Paolo Lorenzi (; born 15 December 1981) is an Italian former professional tennis player. Lorenzi was coached by Claudio Galoppini.

Tennis career

Lorenzi reached his first ATP World Tour final at the age of 32, in São Paulo. Here, at the 2014 Brasil Open, the Italian reached the semifinals of an ATP Tour tournament for the first time, upsetting Juan Mónaco in three sets; then progressing to the final after the retirement of Tommy Haas in the second set of their semifinal match. He went on to lose the final to Argentine Federico Delbonis in three sets.

On 22 May 2015, after defeating Matthew Ebden in the quarterfinals of the Eskişehir Cup, Lorenzi became the third player ever to win 300 matches in the ATP Challenger Tour tournaments.

At age 34, on 24 July 2016, Lorenzi earned his first ATP Tour title after beating Nikoloz Basilashvili at the Generali Open Kitzbühel. On August 1, 2016 he overtook Fabio Fognini becoming the new Italian #1 in the Association of Tennis Professionals ATP ranking at the age of 34 years old and 8 months at No. 40. 

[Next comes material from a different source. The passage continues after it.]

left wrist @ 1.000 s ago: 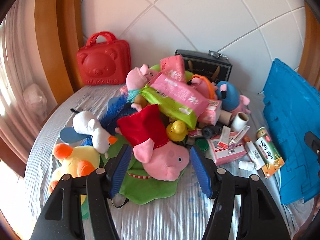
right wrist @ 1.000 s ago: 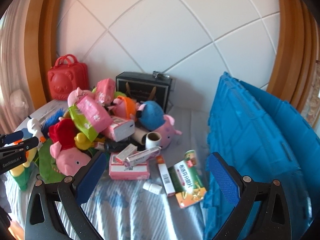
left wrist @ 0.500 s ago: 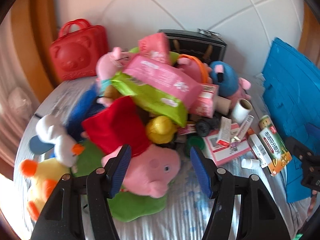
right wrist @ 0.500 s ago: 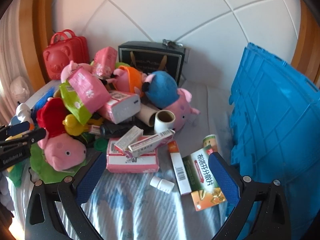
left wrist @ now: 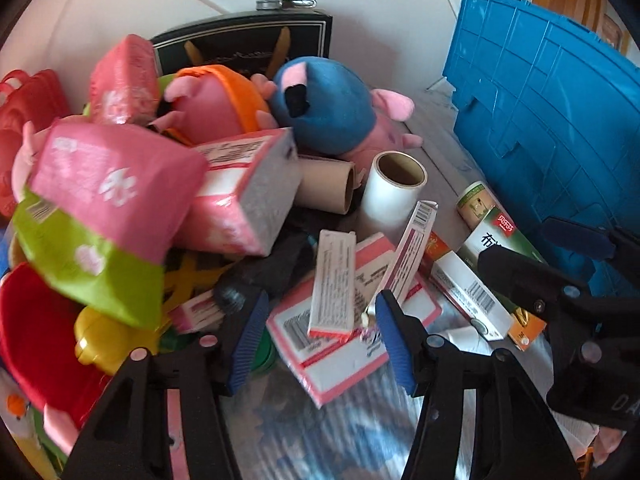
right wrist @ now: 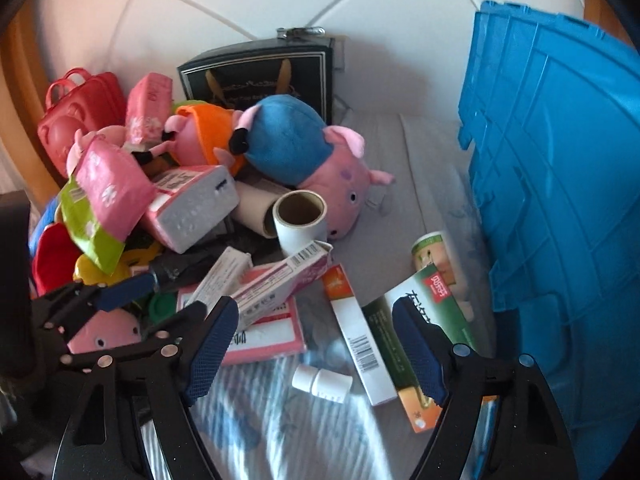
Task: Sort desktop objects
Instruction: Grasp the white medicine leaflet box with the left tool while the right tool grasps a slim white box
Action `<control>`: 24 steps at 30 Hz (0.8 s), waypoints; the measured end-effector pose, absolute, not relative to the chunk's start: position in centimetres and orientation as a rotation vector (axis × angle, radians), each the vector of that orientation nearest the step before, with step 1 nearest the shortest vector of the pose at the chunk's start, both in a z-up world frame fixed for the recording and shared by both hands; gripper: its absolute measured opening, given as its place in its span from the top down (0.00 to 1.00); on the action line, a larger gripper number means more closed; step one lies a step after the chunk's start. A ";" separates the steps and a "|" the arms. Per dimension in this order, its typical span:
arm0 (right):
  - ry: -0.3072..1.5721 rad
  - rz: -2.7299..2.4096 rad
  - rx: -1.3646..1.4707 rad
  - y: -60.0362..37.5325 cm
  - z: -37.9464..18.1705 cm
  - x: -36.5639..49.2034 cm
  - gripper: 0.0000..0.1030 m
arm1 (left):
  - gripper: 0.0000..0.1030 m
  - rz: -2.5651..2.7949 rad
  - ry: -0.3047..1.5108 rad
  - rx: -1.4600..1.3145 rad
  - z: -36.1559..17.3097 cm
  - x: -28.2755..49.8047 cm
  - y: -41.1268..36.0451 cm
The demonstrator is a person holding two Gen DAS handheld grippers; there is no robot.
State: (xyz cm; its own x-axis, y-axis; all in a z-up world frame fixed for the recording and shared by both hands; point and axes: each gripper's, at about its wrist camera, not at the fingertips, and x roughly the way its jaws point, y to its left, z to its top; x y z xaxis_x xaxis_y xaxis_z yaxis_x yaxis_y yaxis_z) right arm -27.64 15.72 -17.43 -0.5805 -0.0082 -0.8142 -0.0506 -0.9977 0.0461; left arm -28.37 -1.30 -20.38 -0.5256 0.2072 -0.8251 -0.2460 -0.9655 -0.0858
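Note:
A heap of toys and packets covers the table. My left gripper [left wrist: 320, 332] is open, its jaws on either side of a small white and pink box [left wrist: 333, 284] that lies on a flat pink and white box [left wrist: 352, 320]. My right gripper [right wrist: 316, 344] is open and empty above a small white bottle [right wrist: 322, 384], a long white and orange box [right wrist: 358, 340] and a green medicine box [right wrist: 424, 316]. It also shows at the right in the left wrist view [left wrist: 560, 280]. A tilted long box [right wrist: 280, 284] rests on the pink box.
A blue crate [right wrist: 560, 200] stands on the right. A white tape roll [left wrist: 394, 190], a cardboard tube [left wrist: 324, 190], a blue pig plush [left wrist: 332, 108], pink tissue packs [left wrist: 108, 184], a black gift bag [left wrist: 248, 48] and a red case [right wrist: 80, 116] surround the pile.
Both grippers have moved forward and lower toward the pile. The left one has swung right from the pink pig plush to the boxes. Both stay open.

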 end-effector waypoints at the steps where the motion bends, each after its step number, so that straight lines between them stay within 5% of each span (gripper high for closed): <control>1: 0.132 2.766 -1.439 15.9 -17.6 -28.1 0.27 | 0.49 2.527 0.061 -1.368 -20.7 -28.8 -1.0; 10: 0.306 2.714 -1.573 16.1 -20.7 -32.3 0.34 | 0.49 2.491 0.011 -1.339 -21.8 -30.5 -0.3; 18: 0.401 2.704 -1.688 16.3 -22.7 -33.2 0.59 | 0.54 2.476 -0.005 -1.349 -21.8 -29.5 -1.2; 24: 0.391 2.675 -1.718 17.3 -22.2 -32.1 0.61 | 0.54 2.490 0.063 -1.333 -21.8 -29.8 -0.4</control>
State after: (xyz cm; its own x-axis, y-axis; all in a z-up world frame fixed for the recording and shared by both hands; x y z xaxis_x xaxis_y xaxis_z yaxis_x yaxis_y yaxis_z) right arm -32.10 17.29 -22.15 -0.4232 -0.1822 -0.8875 -0.0794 -0.9683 0.2367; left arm -29.79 -0.41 -21.75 -0.5159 0.2539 -0.8182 -0.2951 -0.9493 -0.1085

He was the 32nd seed in the 2017 Miami Open but lost in the 2nd round. He also entered 2017 Wimbledon Championships as the 32nd seed where he recorded his first win by beating Horacio Zeballos in four sets, he then advanced to the 2nd round where he lost to Jared Donaldson in 4 sets.

Lorenzi recorded the best grand slam singles performance of his career, reaching the round of 16 at the 2017 US Open. He lost to eventual runner-up Kevin Anderson in four sets.

Lorenzi lost in the third round of qualifying of the 2019 US Open, but received an invitation to compete in the main draw as a lucky loser upon the withdrawal of Kevin Anderson due to injury. In the first round, he came from two sets down to win in five against Zachary Svajda. In the second round he defeated Miomir Kecmanović in five sets to advance to the third round of the US Open for the second time in his career. He was defeated by Stan Wawrinka in the third round.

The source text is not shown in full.